Chicasquil is valued for its high iron content, higher than spinach even. It is also a good source of protein, vitamin A, calcium and antioxidants. It has even been found that chicasquil leaves have a possible antidiabetic effect.
The leaves should be boiled before being eaten, as the raw leaves contain a high content of toxic hydrocyanic acid. One minute in boiling water destroys the acid in the leaves. Cooking is essential prior to consumption, to inactivate the toxic components. This is the same case as cassava or yuca, which also contains toxic hydrocyanic glycosides and must be cooked before being eaten.

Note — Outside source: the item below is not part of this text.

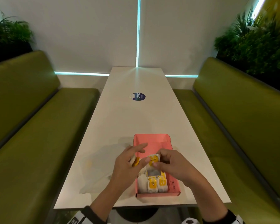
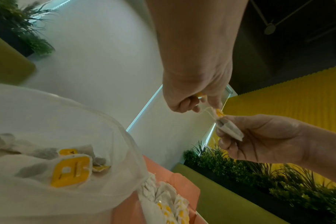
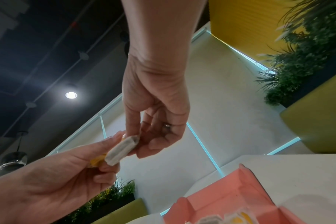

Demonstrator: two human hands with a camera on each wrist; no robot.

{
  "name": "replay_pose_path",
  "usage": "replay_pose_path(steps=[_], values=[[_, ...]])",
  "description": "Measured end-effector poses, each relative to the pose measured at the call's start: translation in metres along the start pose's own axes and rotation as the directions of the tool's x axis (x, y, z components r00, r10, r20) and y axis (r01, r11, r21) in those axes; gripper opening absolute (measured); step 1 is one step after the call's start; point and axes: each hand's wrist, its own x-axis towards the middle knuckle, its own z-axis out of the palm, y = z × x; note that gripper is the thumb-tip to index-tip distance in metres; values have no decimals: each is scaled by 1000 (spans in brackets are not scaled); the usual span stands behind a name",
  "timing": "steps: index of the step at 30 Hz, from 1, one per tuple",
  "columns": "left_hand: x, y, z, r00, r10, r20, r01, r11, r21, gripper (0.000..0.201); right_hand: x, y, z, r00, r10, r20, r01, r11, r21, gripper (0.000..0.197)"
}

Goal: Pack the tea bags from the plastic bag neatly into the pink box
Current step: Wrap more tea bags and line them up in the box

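The pink box lies open on the white table, with a row of tea bags packed at its near end. Above the box both hands hold one tea bag with a yellow tag. My right hand pinches its body. My left hand pinches its tagged end, two fingers stretched out, and keeps a second tea bag tucked against its palm. The clear plastic bag lies just left of the box, with several tea bags inside.
The long white table carries a round blue sticker farther back. Green benches run along both sides, with plants behind them. The box's raised lid stands on its far side.
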Motion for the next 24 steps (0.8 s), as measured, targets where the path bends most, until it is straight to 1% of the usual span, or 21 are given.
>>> replay_pose_path(steps=[2,4,8,9,12,14,17,19,21,24], values=[[1,-2,-1,998,47,30,-48,999,3,28,0,-1,-1,1000,-3,29,3,1000,14,6],[2,-4,-1,997,70,41,-71,997,15,27,-1,-2,-2,999,-7,43,7,1000,10,11],[3,-3,-4,993,81,91,-92,989,114,48,-4,-6,-6,998,-5,62,8,998,-58,17],[3,-4,-5,991,87,105,-100,988,118,47,-4,-7,-7,998,-8,65,13,997,-81,19],[4,-8,-4,987,99,129,-109,991,76,24,-5,-8,-8,998,-12,63,19,993,-113,20],[4,-10,-3,991,79,108,-87,994,68,16,-5,-8,-7,999,-13,46,18,994,-108,20],[4,-8,-2,998,40,55,-43,998,43,16,-4,-6,-5,1000,-25,-15,24,995,-96,13],[4,-7,-3,1000,18,23,-19,999,44,17,-4,-5,-4,998,-26,-55,22,998,-58,9],[5,-7,-4,1000,-3,25,1,998,63,19,-2,-3,-4,996,-11,-88,9,1000,-28,9],[5,-7,-7,997,-25,75,18,995,93,19,0,-1,-4,990,26,-141,-17,998,65,13]])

Cooking for 20 minutes or more will render the leaves soft, and of course safe to eat. You can have them plain with oil or butter, similar to spinach preparations, or integrate them in more elaborate dishes. The stock or liquid the leaves are cooked in can also safely be consumed, but be careful not to use aluminum cookware, because this can result in a toxic broth.
In Costa Rica, chicasquil is traditionally used in “picadillos” (chop up), stews, tamales, enyucados and other dishes. Its name comes from two words in nahuatl: tzicatl, which means ant, and quilitl, which means young greens. This is due to the fact that we preferably use the youngest and most tender leaves of the plant.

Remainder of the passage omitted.